Перед выездом я позвонил в редакцию сборника, чтобы сказать, что буду вовремя, и получить подтверждение того, что сумма, о которой мы договаривались, не изменилась. Впрочем, до денежных вопросов дело так и не дошло; получив статью и поблагодарив, «начальник проекта» объяснил мне, что заплатить они сейчас не смогут, поскольку какой-то фонд не перевел деньги, и денег пока нет, но они обязательно появятся в недалеком будущем.

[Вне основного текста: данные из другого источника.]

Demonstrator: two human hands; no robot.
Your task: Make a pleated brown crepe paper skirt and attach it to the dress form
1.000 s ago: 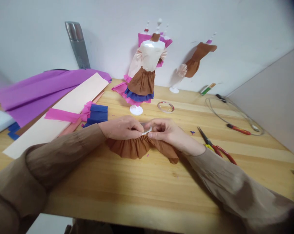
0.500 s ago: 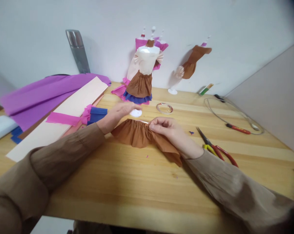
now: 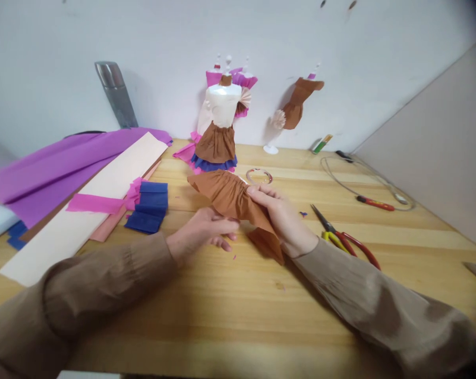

В переводе на нормальный язык это означало, что деньги уже заплачены кому-нибудь из родственников или приятелей за несуществующую «деятельность», и их теперь придется долго и мучительно выбивать. Я мрачно посмотрел на него; он продолжал улыбаться, и его лицо было самодовольным, важным и вороватым. Впрочем, в любом случае, я писал это не ради денег. Другое дело, что эти переговоры вконец испортили мне настроение, а подумав о том, что все это время я мог бы писать свой роман про рабби Элишу, я разозлился. Но раздражение вскоре прошло, и вместо того, чтобы ехать домой, я поехал в Тель-Авив, к морю. Начинало смеркаться, и белый песчаный берег лежал под ногами широким ковром, уходящим в полутьму. Было холодно, купальный сезон уже кончился, и спасательные вышки стояли пустыми; но, просидев полчаса в полутьме берега и удивившись почти полному штилю, столь редкому в Средиземноморье, я все равно пошел купаться. Выйдя из воды, я заметил, что взошла луна.